Where did the idea come from?

Cadence was born from a whole bunch of different plot ideas I’ve had over the past few years that didn’t work on their own, so I finally just combined all of them this summer for Camp NaNoWriMo in June, and boom: I got something that might actually work. If you feel like taking the time to read a whole bunch of my writing from high school, you can find snippets of pre-Cadence Cadence-ness all throughout my Figment profile.

What actors would you choose to play your characters in a film version?

Um, let’s see. Seeing as someone making a movie of Cadence is about as likely as, like, someone publishing it and it becoming a mega bestseller in the first place… let’s go with anyone who is talented and willing to do it.
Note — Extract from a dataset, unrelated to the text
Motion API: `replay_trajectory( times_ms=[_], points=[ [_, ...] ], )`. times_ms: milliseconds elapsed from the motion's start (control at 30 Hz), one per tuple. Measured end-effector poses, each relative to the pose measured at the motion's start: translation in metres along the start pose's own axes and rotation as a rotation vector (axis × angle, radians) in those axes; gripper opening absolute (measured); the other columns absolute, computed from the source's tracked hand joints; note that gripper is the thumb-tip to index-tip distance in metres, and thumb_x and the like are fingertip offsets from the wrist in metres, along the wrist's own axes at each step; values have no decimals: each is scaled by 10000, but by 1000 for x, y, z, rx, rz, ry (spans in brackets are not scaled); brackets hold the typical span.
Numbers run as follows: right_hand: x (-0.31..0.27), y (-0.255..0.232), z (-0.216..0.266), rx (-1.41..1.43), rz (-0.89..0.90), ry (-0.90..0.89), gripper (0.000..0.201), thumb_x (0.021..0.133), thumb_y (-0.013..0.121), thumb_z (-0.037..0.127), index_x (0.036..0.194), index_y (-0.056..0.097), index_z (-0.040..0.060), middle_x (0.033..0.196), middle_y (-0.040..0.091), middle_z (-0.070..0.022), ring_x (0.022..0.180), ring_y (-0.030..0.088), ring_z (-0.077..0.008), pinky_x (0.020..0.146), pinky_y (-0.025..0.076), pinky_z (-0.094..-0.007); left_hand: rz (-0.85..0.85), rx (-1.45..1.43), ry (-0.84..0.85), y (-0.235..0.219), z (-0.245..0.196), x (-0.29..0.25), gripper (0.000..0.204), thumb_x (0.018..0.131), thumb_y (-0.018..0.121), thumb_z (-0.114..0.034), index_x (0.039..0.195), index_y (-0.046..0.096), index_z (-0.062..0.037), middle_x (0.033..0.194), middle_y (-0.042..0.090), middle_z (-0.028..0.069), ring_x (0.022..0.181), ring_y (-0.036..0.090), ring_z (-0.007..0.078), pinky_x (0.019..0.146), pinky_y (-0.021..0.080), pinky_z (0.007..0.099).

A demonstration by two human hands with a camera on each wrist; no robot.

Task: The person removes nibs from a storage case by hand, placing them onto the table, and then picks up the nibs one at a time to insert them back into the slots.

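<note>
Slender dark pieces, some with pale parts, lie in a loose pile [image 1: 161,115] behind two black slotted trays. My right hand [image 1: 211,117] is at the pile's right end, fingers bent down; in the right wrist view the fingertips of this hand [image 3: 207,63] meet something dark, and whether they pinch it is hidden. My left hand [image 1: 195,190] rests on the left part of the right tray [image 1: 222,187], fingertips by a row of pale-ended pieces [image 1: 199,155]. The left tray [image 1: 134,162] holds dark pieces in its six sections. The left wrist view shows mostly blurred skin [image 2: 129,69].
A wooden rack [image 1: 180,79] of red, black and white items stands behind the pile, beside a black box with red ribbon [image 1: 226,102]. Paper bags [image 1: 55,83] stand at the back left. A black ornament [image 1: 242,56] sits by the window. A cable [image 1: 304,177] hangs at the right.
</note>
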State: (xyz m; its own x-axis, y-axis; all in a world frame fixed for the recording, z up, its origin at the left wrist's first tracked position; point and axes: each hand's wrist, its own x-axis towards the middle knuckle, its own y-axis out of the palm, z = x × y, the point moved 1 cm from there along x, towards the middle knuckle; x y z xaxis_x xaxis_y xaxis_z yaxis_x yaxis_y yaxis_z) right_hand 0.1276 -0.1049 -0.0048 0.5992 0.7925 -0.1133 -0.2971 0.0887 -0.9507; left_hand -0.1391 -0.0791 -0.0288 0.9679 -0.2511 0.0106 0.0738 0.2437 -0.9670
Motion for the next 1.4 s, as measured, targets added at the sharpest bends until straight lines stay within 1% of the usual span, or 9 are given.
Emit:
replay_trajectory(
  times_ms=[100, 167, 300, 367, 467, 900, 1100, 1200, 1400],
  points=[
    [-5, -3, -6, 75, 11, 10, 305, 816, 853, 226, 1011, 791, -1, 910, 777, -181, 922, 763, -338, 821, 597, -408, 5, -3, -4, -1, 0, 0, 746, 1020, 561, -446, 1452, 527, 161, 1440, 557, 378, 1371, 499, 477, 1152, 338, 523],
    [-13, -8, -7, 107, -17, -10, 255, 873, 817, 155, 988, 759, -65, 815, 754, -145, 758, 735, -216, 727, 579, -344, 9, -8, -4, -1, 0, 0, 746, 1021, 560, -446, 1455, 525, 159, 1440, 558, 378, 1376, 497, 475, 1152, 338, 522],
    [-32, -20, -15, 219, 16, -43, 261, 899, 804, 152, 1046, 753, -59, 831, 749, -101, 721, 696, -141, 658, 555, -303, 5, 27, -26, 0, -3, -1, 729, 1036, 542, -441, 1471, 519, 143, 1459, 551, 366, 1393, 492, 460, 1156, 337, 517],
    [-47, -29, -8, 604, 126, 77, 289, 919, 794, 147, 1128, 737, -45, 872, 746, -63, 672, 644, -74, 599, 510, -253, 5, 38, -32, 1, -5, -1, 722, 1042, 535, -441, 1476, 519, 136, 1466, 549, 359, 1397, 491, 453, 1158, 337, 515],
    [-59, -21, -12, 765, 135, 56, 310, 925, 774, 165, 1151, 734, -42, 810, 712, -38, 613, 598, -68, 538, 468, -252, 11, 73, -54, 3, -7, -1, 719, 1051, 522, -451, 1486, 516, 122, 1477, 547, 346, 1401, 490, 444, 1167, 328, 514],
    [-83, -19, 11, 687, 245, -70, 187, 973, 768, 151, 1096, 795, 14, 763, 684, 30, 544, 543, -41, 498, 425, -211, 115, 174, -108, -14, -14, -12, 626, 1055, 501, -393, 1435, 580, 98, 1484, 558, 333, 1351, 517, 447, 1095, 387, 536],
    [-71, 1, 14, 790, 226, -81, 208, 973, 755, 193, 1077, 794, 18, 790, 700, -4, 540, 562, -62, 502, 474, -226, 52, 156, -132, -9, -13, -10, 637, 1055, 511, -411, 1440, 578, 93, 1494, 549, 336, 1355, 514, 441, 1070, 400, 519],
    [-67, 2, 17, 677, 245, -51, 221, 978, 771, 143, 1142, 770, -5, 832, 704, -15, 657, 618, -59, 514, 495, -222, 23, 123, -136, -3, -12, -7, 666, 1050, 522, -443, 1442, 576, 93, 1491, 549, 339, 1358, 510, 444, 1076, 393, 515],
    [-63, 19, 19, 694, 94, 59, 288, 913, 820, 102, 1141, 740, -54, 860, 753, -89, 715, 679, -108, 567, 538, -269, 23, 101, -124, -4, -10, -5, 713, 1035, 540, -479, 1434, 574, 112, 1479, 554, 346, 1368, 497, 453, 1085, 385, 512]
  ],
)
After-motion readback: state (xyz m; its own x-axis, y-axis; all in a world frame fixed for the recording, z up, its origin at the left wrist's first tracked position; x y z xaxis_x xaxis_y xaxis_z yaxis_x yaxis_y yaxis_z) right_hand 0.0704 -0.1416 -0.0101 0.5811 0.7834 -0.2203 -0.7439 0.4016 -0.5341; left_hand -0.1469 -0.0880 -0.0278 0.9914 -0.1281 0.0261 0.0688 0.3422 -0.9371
Ultimately, though, I’d prefer for unknowns to be cast in the movie, so people wouldn’t have any preconceived notions about who they were as actors (as, for instance, I’m biased against Shailene Woodley playing Tris in the Divergent movie, despite the fact that she’ll probably do great, simply because I’ve never managed to sit through more than five minutes of an episode of The Secret Life of the American Teenager).

Write a one-paragraph summary:

(I’m cheating and doing three paragraphs here, but they’re short, so… I’m sorry, whoever invented the NBT Award?)

When sixteen-year-old Olivia Pointe walked away from the Society for the Greater Good, she wasn’t planning on returning. So imagine her surprise when, six months later, her old best friend Caden chases her down at school and literally drags her back to the world of deception and heartbreak she thought she had left behind after her other best friend Ashlyn’s death forced her away.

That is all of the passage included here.